Why citizenship bill is sparking protests across India

‘Given mistrust that has been created, even documented Muslims are concerned’



Demonstrators shout slogans during a protest against the government's Citizenship Amendment Bill (CAB) in Guwahati on December 12, 2019. Indian police fired blanks on December 12 as thousands of protesters ignored a curfew in the north-east of the country, in a fresh day of demonstrations against contentious new citizenship legislation.
Image Credit: AFP

New Delhi: As India’s Parliament moved swiftly to amend its laws to prevent undocumented Muslims migrants from neighboring countries from becoming citizens, SM Hadi was busy making sure he could find documents going back generations to prove that his family was Indian.

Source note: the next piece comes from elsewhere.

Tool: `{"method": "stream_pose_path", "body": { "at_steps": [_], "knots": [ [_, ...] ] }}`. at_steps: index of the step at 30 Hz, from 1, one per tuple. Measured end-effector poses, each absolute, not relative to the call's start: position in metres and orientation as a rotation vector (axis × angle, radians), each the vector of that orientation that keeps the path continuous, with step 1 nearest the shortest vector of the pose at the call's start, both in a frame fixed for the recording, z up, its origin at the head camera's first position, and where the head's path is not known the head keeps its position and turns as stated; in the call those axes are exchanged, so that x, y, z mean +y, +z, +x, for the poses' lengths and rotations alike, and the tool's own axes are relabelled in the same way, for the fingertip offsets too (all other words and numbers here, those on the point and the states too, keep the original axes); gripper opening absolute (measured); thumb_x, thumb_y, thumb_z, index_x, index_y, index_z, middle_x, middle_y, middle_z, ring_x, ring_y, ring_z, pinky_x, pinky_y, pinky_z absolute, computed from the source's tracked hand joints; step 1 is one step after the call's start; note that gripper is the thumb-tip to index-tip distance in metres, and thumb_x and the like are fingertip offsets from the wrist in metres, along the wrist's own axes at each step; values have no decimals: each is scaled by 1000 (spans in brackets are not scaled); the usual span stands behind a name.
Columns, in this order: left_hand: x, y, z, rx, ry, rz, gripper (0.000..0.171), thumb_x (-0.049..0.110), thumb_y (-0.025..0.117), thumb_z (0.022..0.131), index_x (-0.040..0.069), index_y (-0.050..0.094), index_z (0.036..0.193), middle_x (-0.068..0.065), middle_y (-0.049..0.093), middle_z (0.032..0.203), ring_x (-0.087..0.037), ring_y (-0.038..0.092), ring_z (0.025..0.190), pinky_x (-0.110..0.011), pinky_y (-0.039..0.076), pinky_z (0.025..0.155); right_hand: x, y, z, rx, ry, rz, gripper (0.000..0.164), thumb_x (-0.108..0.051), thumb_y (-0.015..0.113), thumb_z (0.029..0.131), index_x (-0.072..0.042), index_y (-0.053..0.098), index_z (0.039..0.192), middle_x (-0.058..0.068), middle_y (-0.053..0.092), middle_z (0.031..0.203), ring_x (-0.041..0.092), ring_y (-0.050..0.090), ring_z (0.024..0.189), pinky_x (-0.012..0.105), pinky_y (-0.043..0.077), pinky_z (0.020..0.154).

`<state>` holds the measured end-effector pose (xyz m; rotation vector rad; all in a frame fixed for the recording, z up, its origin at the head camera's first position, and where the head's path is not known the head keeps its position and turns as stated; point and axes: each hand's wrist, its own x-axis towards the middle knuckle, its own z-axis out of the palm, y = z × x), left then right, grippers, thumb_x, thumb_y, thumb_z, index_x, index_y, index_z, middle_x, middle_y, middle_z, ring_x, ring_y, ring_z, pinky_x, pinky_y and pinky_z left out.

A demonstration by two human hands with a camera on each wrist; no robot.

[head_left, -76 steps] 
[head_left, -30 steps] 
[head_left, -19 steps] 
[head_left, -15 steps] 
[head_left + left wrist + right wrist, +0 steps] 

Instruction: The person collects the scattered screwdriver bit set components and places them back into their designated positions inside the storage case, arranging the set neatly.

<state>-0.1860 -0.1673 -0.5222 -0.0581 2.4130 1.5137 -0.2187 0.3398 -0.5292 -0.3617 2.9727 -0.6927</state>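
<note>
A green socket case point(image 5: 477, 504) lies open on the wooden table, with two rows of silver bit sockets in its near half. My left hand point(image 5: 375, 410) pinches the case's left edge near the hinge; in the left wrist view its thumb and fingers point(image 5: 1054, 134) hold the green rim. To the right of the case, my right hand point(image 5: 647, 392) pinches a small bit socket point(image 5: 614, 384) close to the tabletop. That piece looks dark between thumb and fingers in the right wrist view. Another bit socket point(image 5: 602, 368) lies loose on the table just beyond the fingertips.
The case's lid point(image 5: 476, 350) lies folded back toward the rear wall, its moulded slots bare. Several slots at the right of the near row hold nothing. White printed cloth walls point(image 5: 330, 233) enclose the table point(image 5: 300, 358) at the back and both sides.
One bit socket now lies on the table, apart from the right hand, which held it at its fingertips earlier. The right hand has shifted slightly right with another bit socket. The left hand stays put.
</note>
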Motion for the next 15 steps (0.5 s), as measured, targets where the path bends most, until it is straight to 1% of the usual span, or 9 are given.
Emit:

“We have been sorting through all our old junk to find some proof that my father, grandfather, great grandfather all lived here,” said Hadi, a professor emeritus at Aligarh Muslim University. “There’s such panic it’s ridiculous.”

What has changed?

Lawmakers in India enacted a fundamental change to its citizenship law to include religion as a criterion for nationality for the first time. The new law creates a path to citizenship for migrants who belong to several South Asian religions but pointedly excludes Islam, the faith practiced by 200 million Indian citizens.

The measure was approved by a majority of the upper house of India’s parliament in a final vote late Wednesday. Its passage marks the latest political victory for Indian Prime Minister Narendra Modi.

What does the new bill say?

The new Citizenship Amendment Bill (CAB) bars undocumented Muslims from Pakistan, Bangladesh and Afghanistan from seeking citizenship, but allows Hindus, Sikhs, Buddhists, Jains, Parsis and Christians who illegally migrated to India from these regions to do so.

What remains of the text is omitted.